LHOKSEUMAWE – Calon Komisioner Komisi Penyiaran Indonesia (KPI) Aceh, Iwan Bahagia, meminta media tidak berspekulasi soal nama yang bakal terpilih sebagai anggota lembaga itu.
Menurut salah satu peserta yang berasal dari Aceh Tengah itu menjelaskan, sejumlah media terus berspekulasi soal calon komisioner KPIA.
“Sampai sekarang sudah ada tiga media daring setahu saya. Yang satu ceritakan sumber dari Pansel. Silahkan buka datanya, kan ada UU Keterbukaan informasi publik? Kok tidak disebut. Yang berikutnya disebut-sebut dari dewan. Validitasnya mana?” kata Iwan.
Berikutnya, mantan penyiar dan reporter RRI Takengon ini juga menanggapi berita atjehwatch.com yang berjudul “Belum Diumumkan, Nama-Nama Komisioner KPI Aceh Beredar”. Ia menganggap narasumber yang diwawancarai soal mahar, harusnya melapor ke polisi, bukan ke media.
“atjehwatch.com menulis tentang cerita narasumber yang mengaku terlibat dengan urusan mahar. Namun disisi lain kami 7 orang disebut dalam prediksi. Padahal bukan pengumuman resmi, jadi kesannya ada hubungan nama saya dengan pengakuan narasumber. Mari fokus kasus hukumnya, siapa dan kapan serta apa bukti permintaan itu? Kan enak, jangan berspekulasi,” katanya.
Ia menjelaskan, hingga saat ini tidak pernah ada telepon dari pihak mana pun terkait permintaan mahar. Sebab Iwan merasa dewan sudah pasti melaksanakan tugasnya dengan baik.
“Pertama, dewan itu lembaga politik. Jadi sah-sah saja mereka mengambil keputusan politik. Kedua saya merasa prediksi itu tidak tepat, apalagi ditambah dengan bumbu cerita mahar. Asumsi pembaca berbeda, seolah yang diprediksi itu ada hubungannya dengan mahar,” ujar Iwan.
Mengenai nama yang dipublikasikan sejumlah media, termasuk atjehwatch.com, Iwan merasa tidak pantas untuk dipublikasi. Karena bukan dari sumber resmi.

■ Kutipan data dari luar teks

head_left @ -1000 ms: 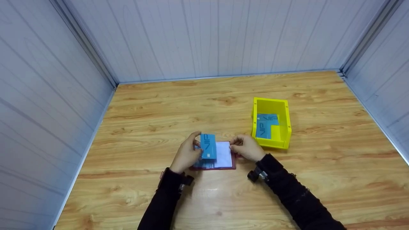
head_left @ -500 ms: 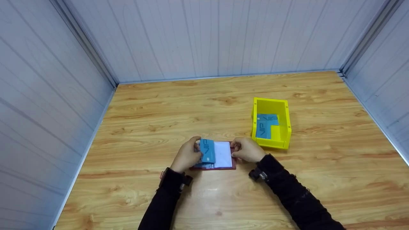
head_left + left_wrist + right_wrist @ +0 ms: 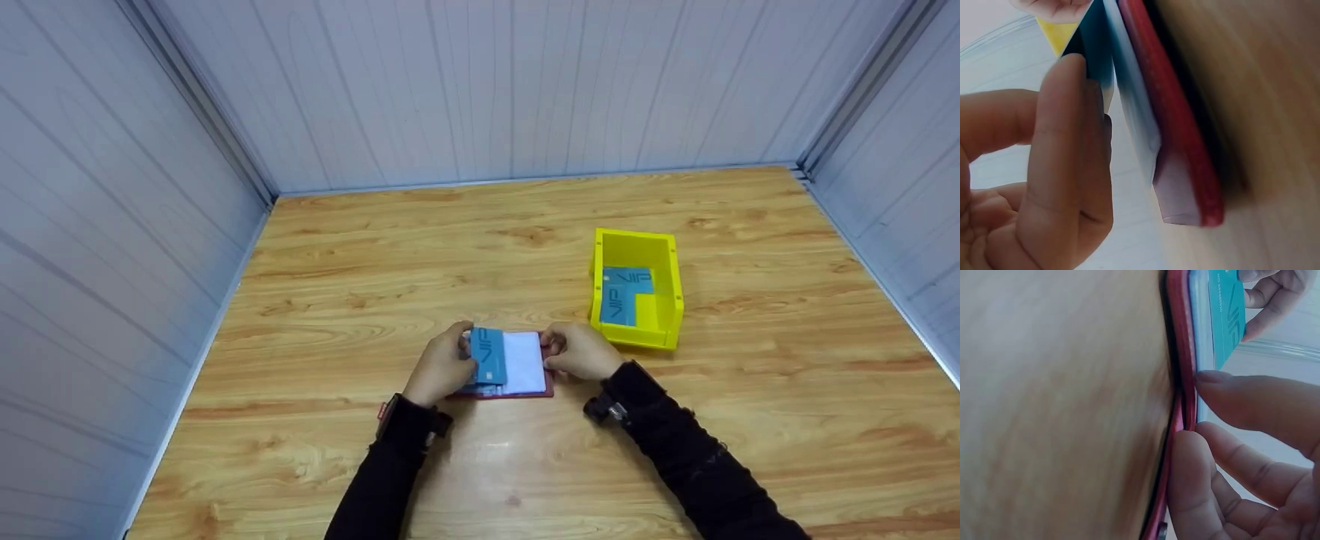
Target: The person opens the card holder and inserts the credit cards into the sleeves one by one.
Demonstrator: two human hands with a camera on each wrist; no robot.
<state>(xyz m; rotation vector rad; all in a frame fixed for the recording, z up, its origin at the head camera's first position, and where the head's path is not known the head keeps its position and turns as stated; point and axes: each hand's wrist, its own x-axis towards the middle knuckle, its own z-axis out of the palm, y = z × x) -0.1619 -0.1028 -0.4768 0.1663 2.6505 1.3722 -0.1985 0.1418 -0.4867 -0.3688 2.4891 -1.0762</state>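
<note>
The left hand (image 3: pixel 441 364) pinches a blue card (image 3: pixel 488 358) between thumb and fingers, over the left part of an open red wallet (image 3: pixel 550 384) on the worktop (image 3: pixel 375 262). The right hand (image 3: pixel 585 351) grips the wallet's right edge. Near it, a yellow bin (image 3: pixel 637 337) holds more blue cards (image 3: pixel 618 304).

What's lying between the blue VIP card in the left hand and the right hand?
The head view shows a strip of white page in the red card holder between the blue VIP card and the right hand.
</note>
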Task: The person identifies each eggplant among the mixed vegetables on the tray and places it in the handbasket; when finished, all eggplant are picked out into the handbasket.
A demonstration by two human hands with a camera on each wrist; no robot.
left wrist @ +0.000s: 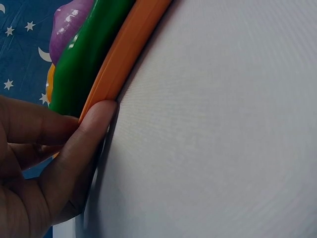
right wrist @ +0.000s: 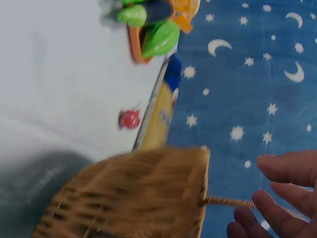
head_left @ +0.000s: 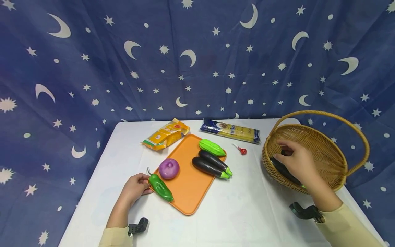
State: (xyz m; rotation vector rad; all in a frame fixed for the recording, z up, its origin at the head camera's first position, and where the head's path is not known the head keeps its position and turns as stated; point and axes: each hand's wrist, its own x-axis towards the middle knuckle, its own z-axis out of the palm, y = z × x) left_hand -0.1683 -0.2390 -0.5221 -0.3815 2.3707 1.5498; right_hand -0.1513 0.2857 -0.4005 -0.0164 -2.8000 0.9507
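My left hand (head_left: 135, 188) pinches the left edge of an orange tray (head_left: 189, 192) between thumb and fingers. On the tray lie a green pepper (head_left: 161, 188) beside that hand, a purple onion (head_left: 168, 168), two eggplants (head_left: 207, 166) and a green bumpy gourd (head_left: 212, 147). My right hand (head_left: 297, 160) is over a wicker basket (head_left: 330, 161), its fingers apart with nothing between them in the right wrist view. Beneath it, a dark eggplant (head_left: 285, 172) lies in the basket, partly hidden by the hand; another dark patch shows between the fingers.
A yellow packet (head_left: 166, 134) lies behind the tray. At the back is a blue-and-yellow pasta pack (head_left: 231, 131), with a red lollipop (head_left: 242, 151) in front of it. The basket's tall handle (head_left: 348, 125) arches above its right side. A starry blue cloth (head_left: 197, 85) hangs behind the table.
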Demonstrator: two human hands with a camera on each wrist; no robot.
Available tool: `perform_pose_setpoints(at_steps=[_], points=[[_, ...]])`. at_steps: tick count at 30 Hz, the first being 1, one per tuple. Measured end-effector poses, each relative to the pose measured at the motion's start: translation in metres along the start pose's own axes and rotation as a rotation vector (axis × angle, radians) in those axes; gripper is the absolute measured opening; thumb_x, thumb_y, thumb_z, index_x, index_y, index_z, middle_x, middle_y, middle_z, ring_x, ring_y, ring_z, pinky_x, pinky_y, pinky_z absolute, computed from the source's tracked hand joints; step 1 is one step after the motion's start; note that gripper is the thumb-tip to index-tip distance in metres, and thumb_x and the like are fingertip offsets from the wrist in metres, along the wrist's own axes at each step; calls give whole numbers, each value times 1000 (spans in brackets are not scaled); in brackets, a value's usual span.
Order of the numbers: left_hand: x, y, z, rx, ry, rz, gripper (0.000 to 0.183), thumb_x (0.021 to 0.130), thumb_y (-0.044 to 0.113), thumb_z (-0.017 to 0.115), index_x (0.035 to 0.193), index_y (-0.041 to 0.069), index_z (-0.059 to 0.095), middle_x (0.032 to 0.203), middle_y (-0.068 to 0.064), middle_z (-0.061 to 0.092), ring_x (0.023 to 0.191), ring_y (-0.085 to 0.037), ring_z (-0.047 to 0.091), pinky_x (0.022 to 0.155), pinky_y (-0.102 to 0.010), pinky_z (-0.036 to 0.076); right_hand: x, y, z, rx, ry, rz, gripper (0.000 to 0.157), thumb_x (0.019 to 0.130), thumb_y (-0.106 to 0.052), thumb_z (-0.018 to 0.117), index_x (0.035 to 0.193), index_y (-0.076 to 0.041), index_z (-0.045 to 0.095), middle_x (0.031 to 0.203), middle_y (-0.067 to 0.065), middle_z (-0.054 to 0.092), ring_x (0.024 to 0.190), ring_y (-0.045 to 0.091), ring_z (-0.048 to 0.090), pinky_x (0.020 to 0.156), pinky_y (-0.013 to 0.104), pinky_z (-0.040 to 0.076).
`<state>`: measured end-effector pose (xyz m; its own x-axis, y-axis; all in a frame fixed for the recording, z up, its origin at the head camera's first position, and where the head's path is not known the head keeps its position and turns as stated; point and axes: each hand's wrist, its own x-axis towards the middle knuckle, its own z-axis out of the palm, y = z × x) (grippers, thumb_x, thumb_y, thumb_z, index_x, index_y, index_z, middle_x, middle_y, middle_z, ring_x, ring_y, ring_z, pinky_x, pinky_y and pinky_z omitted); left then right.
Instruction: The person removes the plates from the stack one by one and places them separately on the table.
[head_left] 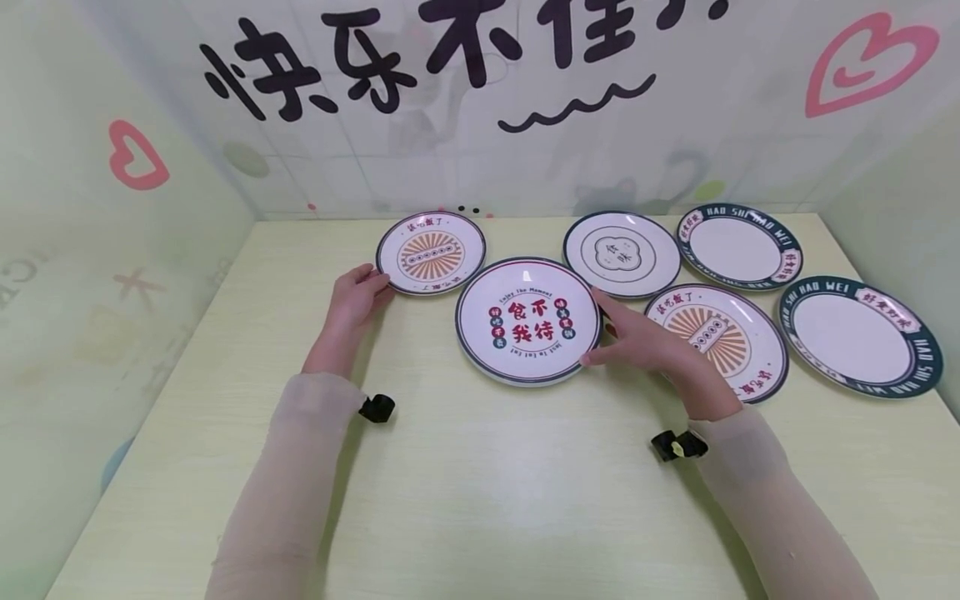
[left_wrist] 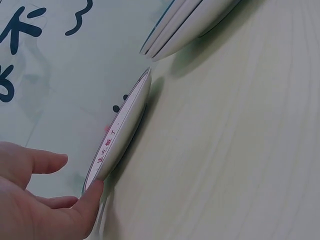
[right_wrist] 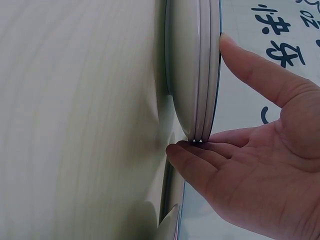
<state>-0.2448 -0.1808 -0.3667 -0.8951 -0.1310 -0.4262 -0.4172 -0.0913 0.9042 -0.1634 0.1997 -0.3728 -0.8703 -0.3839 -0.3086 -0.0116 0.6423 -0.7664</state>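
Observation:
Near the middle of the table, a stack of plates [head_left: 525,367] has red and black characters on its top plate. My right hand [head_left: 641,337] grips its right rim, thumb and fingertips spaced along the edge; the right wrist view shows several stacked rims beside the fingertips [right_wrist: 172,150]. To the left lies a smaller plate [head_left: 431,283] with an orange sunburst. My left hand [head_left: 356,296] is at that plate's left edge. In the left wrist view one fingertip [left_wrist: 95,190] touches the rim, while another finger [left_wrist: 50,161] stands off it.
Behind and right of the stack are a plate with a flower-shaped outline [head_left: 622,283], a larger sunburst plate [head_left: 750,367] and two dark-rimmed plates, one far [head_left: 735,250] and one nearer the right edge [head_left: 855,342]. Printed panels [head_left: 450,150] enclose the pale table [head_left: 487,500].

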Motion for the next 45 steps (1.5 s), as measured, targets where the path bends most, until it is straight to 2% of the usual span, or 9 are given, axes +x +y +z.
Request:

“Ada aspek dampak berita, karena kami sesama calon jadi saling curiga, dengan Komisi I jadi curiga. Kecuali ada teken dewan, ada drafnya. Jadi saya simpulkan, saya masih sama dengan 21 calon yang lain, menunggu pengumuman pasti. Soal mahar tolong pilahkan kasusnya, lapor ke polisi,” kata Iwan yang juga anggota Aliansi Jurnalis Independen (AJI) Bireuen tersebut.
Ia merasa ada yang para pihak yang sengaja ingin menjatuhkannya dalam seleksi kali ini, sebab Iwan merupakan satu-satunya perwakilan wilayah tengah.
“Saya indikasikan ada yang berusaha menjatuhkan saya karena cuma satu dari wilayah tengah. Jadi caranya begini, diberitakan lolos, dibuat skenario, di pengumuman tidak. Saya baru pertama ikut. Dan saya murni orang penyiaran dan jurnalis,” ujarnya.
Selain meminta media tidak berspekulasi, Iwan merasa keikutsertaannya dalam seleksi ini penuh pengorbanan, sehingga tidak pantas dikaitkan dengan mahar.
“Saya ke Banda Aceh itu naik L300 beberapa kali untuk test. Ke DPRA naik ojek. Saya cuma punya sepeda motor di Takengon. Sakitnya, ibu saya sedang stroke sudah mendengar kabar kalau saya diprediksi lulus tapi pakai mahar. Itu yang saya tidak terima. Saya tidak peduli lagi, mau lolos atau tidak lolos sebagai komisioner. Tetapi ini catatan bagi warga di wilayah tengah untuk ikut berbagai peluang di provinsi,” kata Iwan.